## Assignment
The expected answer holds every line from the first line of the data below through the line containing "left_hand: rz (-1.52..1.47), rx", exactly as written, and no other line.

════════

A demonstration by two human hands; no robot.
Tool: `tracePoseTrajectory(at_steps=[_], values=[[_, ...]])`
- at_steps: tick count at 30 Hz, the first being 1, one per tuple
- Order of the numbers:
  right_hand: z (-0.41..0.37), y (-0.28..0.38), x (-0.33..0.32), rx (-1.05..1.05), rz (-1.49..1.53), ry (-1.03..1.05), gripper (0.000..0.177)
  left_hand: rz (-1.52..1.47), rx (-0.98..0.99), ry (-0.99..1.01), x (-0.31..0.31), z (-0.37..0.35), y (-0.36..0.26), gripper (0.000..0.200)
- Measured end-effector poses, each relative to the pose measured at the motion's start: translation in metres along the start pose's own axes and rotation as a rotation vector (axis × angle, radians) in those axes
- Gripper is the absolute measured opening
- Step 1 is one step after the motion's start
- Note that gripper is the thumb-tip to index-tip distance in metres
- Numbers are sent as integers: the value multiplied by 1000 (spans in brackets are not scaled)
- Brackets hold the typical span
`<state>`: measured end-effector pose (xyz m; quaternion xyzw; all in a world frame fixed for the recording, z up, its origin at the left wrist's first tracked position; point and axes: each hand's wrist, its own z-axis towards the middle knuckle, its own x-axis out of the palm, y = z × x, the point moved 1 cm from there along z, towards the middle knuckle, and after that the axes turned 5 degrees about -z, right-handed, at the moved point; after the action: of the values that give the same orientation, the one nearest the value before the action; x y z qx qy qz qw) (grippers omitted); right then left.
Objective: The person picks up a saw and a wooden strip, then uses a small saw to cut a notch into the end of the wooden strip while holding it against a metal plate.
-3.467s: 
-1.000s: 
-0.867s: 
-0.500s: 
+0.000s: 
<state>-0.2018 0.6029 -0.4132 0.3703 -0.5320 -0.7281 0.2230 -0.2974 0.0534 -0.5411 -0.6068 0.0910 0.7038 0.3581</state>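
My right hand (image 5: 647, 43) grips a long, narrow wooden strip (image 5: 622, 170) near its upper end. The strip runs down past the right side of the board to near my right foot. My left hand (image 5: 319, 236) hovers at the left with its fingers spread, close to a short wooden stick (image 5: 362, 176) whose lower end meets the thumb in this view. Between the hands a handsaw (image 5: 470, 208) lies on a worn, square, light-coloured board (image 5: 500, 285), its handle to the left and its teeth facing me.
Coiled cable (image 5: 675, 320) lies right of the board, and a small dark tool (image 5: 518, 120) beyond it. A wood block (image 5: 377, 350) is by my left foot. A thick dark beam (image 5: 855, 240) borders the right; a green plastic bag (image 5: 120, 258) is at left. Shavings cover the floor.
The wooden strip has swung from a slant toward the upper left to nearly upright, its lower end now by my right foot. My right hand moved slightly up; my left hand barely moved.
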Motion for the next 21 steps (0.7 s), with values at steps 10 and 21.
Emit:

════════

## Task solution
A demonstration by two human hands; no robot.
Tool: `tracePoseTrajectory(at_steps=[_], values=[[_, ...]])`
- at_steps: tick count at 30 Hz, the first being 1, one per tuple
- Order of the numbers:
  right_hand: z (-0.41..0.37), y (-0.28..0.38), x (-0.33..0.32), rx (-1.05..1.05), rz (-1.49..1.53), ry (-1.03..1.05), gripper (0.000..0.177)
  left_hand: rz (-1.52..1.47), rx (-0.98..0.99), ry (-0.99..1.01), x (-0.31..0.31), z (-0.37..0.35), y (-0.36..0.26), gripper (0.000..0.200)

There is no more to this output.